'''

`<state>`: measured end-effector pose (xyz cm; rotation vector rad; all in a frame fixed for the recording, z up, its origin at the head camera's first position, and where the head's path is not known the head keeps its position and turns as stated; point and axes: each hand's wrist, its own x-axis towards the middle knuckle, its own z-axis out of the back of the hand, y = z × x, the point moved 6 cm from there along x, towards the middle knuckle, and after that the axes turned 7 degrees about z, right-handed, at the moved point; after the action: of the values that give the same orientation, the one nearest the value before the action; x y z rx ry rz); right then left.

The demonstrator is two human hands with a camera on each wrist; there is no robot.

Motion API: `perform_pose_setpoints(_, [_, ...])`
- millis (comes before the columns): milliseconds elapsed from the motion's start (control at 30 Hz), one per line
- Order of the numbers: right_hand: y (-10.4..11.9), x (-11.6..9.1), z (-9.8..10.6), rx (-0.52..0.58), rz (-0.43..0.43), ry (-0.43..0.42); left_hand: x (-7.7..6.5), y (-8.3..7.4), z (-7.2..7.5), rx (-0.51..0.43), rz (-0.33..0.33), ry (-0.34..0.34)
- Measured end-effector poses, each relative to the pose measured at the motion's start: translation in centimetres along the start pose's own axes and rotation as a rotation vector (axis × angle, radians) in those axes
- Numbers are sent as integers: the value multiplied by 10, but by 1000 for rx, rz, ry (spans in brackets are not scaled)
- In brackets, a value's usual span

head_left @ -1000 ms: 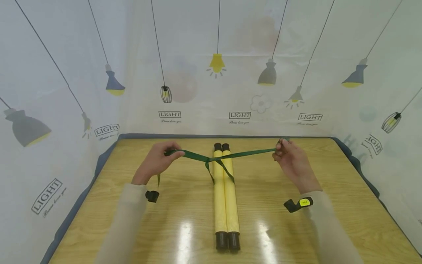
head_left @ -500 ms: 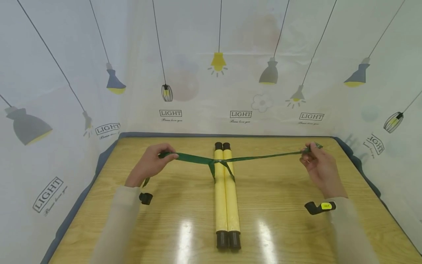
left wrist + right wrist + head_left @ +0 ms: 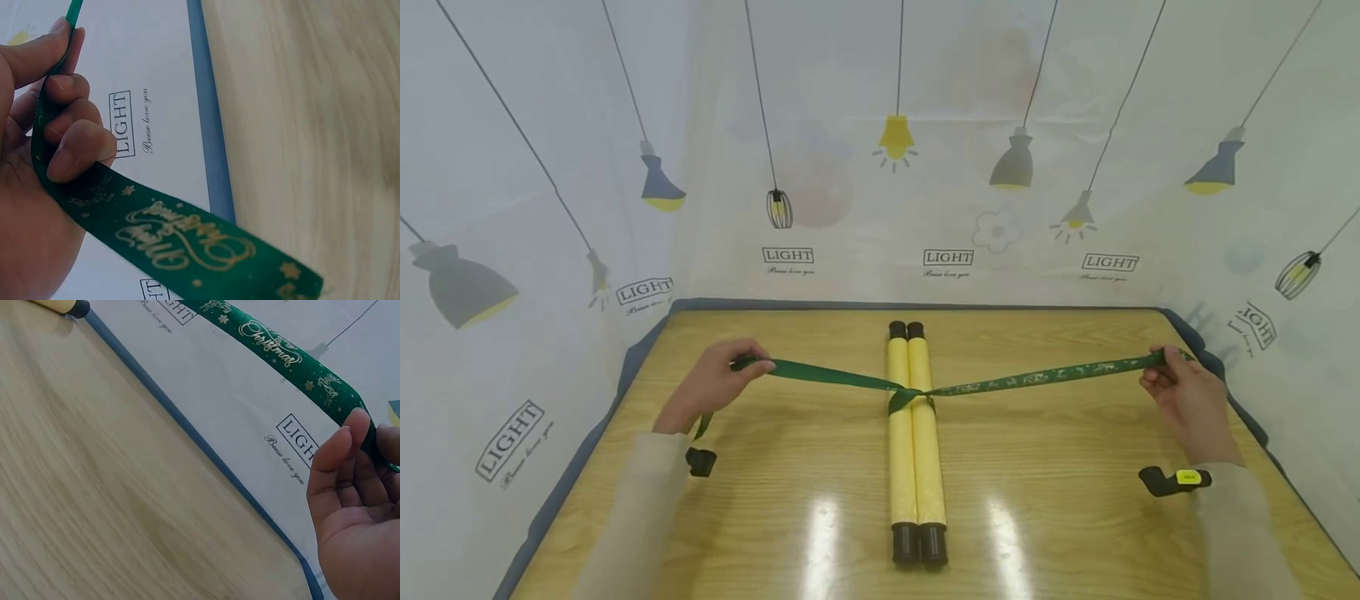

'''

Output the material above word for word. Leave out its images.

`<state>`: measured end-effector pose (xyz cm; rotation vector rad; all in a frame fixed for the recording, z up, its origin at the head camera's first position, and where the head's path is not known the head keeps its position and turns as stated; point and axes: each hand's wrist, its own x-axis towards the middle knuckle, its own z-axis out of the back of the hand, y = z × x, the point moved 6 cm from there along x, towards the middle knuckle, and after that the axes turned 7 degrees about z, right-handed, at the moved point; after the action: of the values that give the same orientation, the one nearest the value before the action; x y z rx ry rz); right then left.

The demonstrator is two human hands with a camera on each wrist; there is no robot.

Motion API: `perform_pose_setpoints(_, [_, ...])`
- millis (comes before the columns): milliseconds elapsed from the motion's start (control at 30 Hz), one per line
- Order of the numbers: right_hand: y (-10.4..11.9), x (-11.6..9.1), z (-9.8..10.6), rx (-0.52..0.58), rz (-0.43..0.43), ry (-0.43..0.42); left_hand: x (-7.7..6.5), y (-8.3..7.4), z (-7.2..7.5), rx (-0.51..0.43), rz (-0.33..0.33), ry (-0.34..0.34)
- Measured end-effector poses, each relative to the pose measured at the motion's start: translation in centimetres along the start pose's own axes and rotation as a rotation vector (axis × angle, radians) in those axes
- Numbers are sent as integers: the value multiplied by 10, but by 1000 for rx, rz, ry (spans in brackets are not scaled)
- In brackets, a value's usual span

head_left @ -1000 ms: 
head_left @ -500 ms: 
left wrist + right wrist + head_left @ +0 ms: 

The answer to this exercise is complete.